_Problem to solve_
Apart from the images, repeat the data below exactly as written.

* * * * * * * * *

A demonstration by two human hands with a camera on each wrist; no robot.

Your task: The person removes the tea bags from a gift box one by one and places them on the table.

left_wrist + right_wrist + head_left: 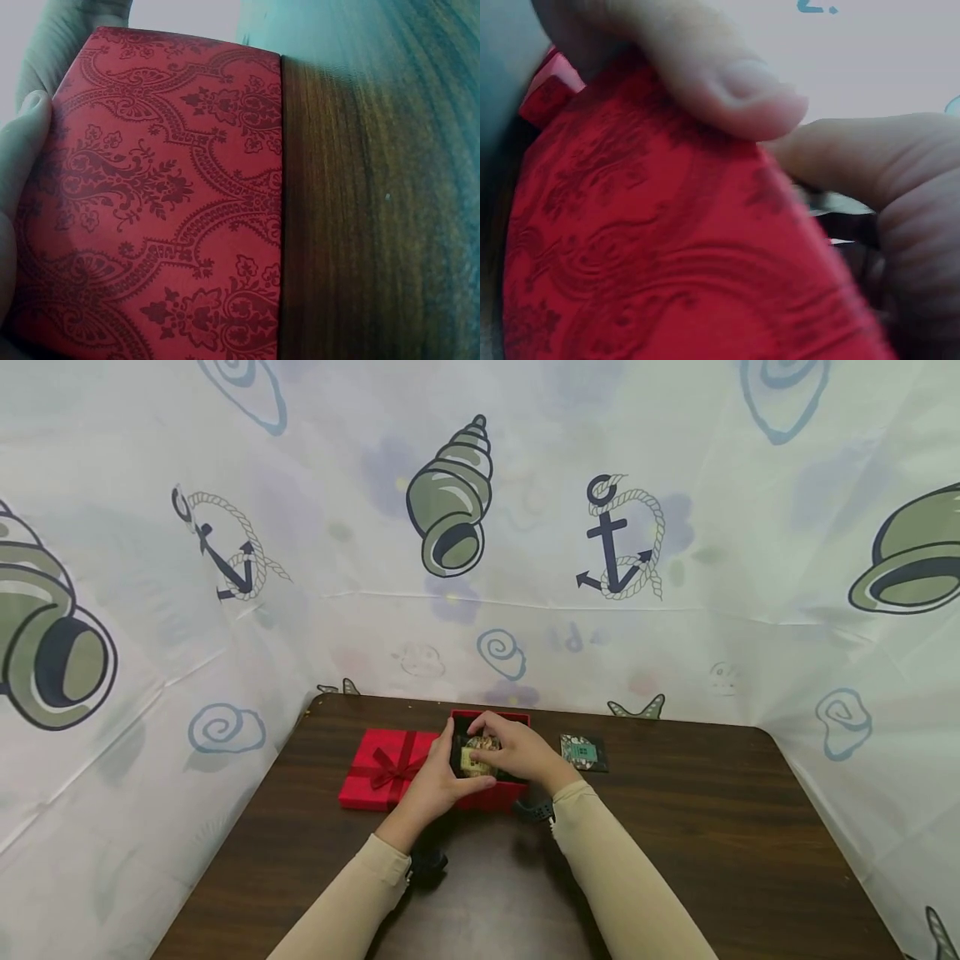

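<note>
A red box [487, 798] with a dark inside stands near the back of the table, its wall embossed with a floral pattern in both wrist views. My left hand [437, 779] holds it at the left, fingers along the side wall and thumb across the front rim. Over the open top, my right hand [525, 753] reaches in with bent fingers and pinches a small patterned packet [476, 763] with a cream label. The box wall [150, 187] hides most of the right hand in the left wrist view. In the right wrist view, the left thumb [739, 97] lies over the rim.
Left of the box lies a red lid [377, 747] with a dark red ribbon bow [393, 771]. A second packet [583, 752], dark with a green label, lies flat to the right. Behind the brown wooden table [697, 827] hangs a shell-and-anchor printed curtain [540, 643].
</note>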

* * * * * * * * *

_Result for this exercise_
A demonstration by two human hands with a camera on each wrist; no robot.

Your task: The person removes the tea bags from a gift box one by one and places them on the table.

left_wrist + right_wrist + head_left: 

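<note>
A red box [487, 798] with a dark inside stands near the back of the table, its wall embossed with a floral pattern in both wrist views. My left hand [437, 779] holds it at the left, fingers along the side wall and thumb across the front rim. Over the open top, my right hand [525, 753] reaches in with bent fingers and pinches a small patterned packet [476, 763] with a cream label. The box wall [150, 187] hides most of the right hand in the left wrist view. In the right wrist view, the left thumb [739, 97] lies over the rim.
Left of the box lies a red lid [377, 747] with a dark red ribbon bow [393, 771]. A second packet [583, 752], dark with a green label, lies flat to the right. Behind the brown wooden table [697, 827] hangs a shell-and-anchor printed curtain [540, 643].
</note>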

The work on this exercise has been completed.